**DATA EXCERPT**
____
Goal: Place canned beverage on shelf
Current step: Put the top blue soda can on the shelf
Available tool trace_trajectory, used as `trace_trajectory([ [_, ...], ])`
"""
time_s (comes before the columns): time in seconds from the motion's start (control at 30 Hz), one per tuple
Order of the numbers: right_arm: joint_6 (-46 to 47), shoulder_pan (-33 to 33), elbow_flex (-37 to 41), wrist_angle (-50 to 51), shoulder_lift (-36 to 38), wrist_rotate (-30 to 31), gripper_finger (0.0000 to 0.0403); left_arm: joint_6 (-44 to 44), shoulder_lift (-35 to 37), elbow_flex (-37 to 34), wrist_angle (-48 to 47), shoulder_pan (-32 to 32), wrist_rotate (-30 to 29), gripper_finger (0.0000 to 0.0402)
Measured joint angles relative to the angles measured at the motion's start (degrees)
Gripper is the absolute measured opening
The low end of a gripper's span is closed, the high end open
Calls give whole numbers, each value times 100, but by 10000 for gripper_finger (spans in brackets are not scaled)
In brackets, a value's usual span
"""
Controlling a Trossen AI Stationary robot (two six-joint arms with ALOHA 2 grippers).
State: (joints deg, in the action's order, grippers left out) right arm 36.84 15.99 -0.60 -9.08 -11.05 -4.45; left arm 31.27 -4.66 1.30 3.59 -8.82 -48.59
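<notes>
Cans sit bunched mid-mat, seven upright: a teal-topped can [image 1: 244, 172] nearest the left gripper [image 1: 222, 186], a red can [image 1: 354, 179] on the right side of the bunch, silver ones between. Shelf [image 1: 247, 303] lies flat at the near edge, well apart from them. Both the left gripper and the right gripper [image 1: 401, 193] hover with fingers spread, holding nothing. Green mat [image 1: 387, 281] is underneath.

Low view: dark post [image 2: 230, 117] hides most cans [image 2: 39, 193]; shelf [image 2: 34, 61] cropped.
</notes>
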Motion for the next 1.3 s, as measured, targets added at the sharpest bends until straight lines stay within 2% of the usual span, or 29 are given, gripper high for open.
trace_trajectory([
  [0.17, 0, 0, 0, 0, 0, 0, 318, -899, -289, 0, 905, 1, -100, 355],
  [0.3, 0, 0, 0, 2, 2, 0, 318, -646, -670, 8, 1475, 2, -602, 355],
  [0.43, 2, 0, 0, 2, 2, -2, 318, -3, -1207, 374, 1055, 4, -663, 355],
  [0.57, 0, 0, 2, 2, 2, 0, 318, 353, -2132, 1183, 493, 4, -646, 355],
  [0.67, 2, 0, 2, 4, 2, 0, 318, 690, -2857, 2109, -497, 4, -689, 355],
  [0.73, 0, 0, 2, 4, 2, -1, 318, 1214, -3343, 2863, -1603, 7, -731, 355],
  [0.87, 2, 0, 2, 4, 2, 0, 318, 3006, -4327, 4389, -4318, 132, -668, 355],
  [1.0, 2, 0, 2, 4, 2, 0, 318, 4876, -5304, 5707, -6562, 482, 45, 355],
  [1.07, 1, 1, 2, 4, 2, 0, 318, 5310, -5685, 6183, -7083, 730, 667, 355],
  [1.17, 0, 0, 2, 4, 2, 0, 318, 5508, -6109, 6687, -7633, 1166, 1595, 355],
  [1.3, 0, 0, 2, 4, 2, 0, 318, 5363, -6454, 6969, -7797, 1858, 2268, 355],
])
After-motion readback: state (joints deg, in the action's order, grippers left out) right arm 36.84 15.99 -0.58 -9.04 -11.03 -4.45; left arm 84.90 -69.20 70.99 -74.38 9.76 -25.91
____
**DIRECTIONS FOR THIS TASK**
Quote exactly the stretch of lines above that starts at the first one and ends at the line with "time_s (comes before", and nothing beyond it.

**SOLVED EXERCISE**
Goal: Place canned beverage on shelf
Current step: Put the top blue soda can on the shelf
Available tool trace_trajectory, used as `trace_trajectory([ [_, ...], ])`
"""
time_s (comes before the columns): time in seconds from the motion's start (control at 30 Hz), one per tuple

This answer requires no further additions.